◆ **Exercise requirements**
If a line in the data below holds the word "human", copy it.

◆ **Data shown**
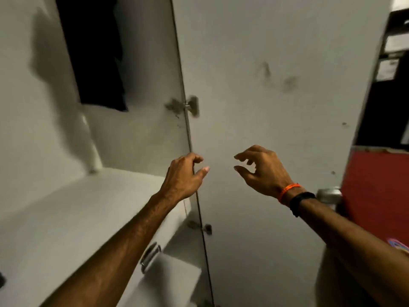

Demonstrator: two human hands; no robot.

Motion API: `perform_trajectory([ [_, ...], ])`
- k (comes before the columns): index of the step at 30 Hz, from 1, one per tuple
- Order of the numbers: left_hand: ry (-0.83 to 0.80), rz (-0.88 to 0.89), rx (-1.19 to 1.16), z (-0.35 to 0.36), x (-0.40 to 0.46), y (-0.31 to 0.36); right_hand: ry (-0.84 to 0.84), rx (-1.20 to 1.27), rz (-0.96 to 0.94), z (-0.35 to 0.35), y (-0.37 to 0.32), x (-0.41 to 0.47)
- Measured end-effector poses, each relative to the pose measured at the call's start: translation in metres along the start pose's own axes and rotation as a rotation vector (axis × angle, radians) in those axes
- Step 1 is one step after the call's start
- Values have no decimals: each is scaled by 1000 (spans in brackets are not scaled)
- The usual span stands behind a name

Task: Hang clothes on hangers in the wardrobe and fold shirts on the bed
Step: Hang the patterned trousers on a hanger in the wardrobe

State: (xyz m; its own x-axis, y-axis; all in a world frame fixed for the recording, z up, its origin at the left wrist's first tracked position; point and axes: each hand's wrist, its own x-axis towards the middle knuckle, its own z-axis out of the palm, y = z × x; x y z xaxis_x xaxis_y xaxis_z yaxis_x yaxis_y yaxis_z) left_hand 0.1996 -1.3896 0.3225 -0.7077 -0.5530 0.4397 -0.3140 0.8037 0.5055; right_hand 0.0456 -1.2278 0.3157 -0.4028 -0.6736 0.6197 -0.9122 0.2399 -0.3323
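1. Two bare hands are up in front of an open white wardrobe (pixel 137 89), and neither one is holding anything.
2. Left hand (pixel 184 173) sits right at the hinge line where the wardrobe side meets the open door (pixel 265 107). Fingers loosely curled, thumb sticking out, nothing in its grip. Can't tell if the fingertips actually touch the edge.
3. Right hand (pixel 261 169) hovers in front of the door's inner face, fingers relaxed and half bent, also gripping nothing. That wrist has an orange band (pixel 287 191) and a black band (pixel 301 201).
4. Clothes-wise, the only thing showing is a dark garment (pixel 97 52) hanging inside the wardrobe, upper left, well above both hands. No hanger visible from here, it's too dark.
5. Below it is a white shelf (pixel 93 196), with the left forearm crossing over it.
6. Two metal hinges (pixel 190 106) show on the door edge, one above the left hand, one lower down.
7. A shiny metal handle (pixel 150 254) sits on a drawer front under the shelf.
8. Far right there's a red panel (pixel 376 189) with a silver can-like thing (pixel 328 196) beside it, pretty blurry.
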Motion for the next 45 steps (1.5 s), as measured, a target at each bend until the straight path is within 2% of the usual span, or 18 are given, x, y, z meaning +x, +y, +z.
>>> perform_trajectory([
  [6,-301,-13,-109,170,-76,80,-112,-32,305,-30,114,-171],
  [11,-521,4,-140,301,-142,176,-150,-11,520,-84,199,-301],
  [19,-783,194,-191,456,-211,332,-140,-56,895,-169,305,-461],
  [27,-985,372,-260,602,-231,450,-31,-178,1205,-239,406,-561],
  [32,-1061,455,-273,684,-216,520,39,-206,1366,-279,471,-583],
  [42,-1166,497,-271,794,-190,620,111,-218,1480,-326,585,-609],
  [45,-1165,491,-225,823,-187,639,74,-192,1484,-335,621,-621],
])
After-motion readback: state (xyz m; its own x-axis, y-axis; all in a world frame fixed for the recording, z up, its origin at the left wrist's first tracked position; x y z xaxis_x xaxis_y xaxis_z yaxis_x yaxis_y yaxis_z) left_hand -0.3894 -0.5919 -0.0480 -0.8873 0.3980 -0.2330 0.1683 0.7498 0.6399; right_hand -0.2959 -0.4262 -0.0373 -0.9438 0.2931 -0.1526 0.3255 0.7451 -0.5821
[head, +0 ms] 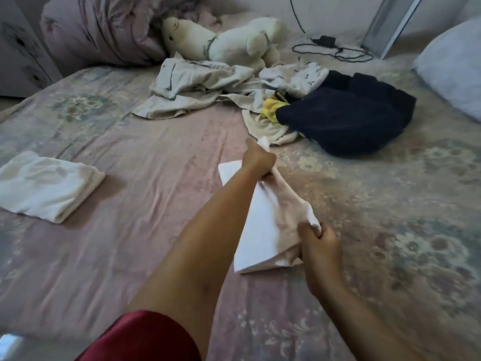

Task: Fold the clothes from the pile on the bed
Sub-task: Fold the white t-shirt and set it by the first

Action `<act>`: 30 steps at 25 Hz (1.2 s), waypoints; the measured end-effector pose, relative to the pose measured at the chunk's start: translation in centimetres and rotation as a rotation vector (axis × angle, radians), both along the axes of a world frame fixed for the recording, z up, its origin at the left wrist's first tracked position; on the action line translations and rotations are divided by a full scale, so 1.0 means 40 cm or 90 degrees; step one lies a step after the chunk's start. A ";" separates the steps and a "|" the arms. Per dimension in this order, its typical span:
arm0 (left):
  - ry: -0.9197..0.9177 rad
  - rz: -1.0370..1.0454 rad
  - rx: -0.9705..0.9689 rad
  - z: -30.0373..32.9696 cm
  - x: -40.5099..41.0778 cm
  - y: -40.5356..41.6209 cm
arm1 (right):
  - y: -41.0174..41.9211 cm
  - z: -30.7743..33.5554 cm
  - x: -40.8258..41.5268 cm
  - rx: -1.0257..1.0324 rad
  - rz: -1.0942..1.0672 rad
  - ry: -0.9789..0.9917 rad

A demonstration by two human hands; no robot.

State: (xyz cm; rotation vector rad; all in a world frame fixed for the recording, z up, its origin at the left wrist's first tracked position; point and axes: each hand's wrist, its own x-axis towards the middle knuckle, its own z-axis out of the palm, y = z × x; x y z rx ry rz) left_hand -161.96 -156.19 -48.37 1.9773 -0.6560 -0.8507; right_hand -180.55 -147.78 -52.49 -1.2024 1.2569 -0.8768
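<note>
The white cloth (263, 225) is stretched between both hands above the bed (156, 178), its long axis running from about eleven o'clock down to five o'clock. The left hand (257, 158) has its grip closed round the far end, a tuft of fabric poking out above the fist. The right hand (321, 246) has its grip pinched tight on the near end, at the five o'clock corner. The cloth sags between them, its lower edge close to the sheet or brushing it; I cannot tell which. The right hand is the nearer one, so by my reckoning the fold turns on bringing one end along that line to meet the other. The pile (273, 97) lies beyond at twelve to one o'clock, and a folded piece (46, 183) sits well apart at nine o'clock.
</note>
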 end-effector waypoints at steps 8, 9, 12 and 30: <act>-0.235 -0.117 -0.073 -0.108 -0.013 0.003 | -0.111 -0.061 -0.073 -0.396 0.201 0.485; -0.351 -0.180 -0.057 -0.114 0.008 0.025 | -0.128 -0.061 -0.042 -0.430 0.266 0.498; -0.630 -0.372 0.133 -0.199 0.034 0.097 | -0.172 -0.092 0.053 -0.423 0.476 0.582; -0.723 -0.372 0.088 -0.256 0.060 0.143 | -0.207 -0.139 0.073 -0.447 0.631 0.689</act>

◆ **Solved exercise**
Demonstrator: two human hands; no robot.
A demonstration by two human hands; no robot.

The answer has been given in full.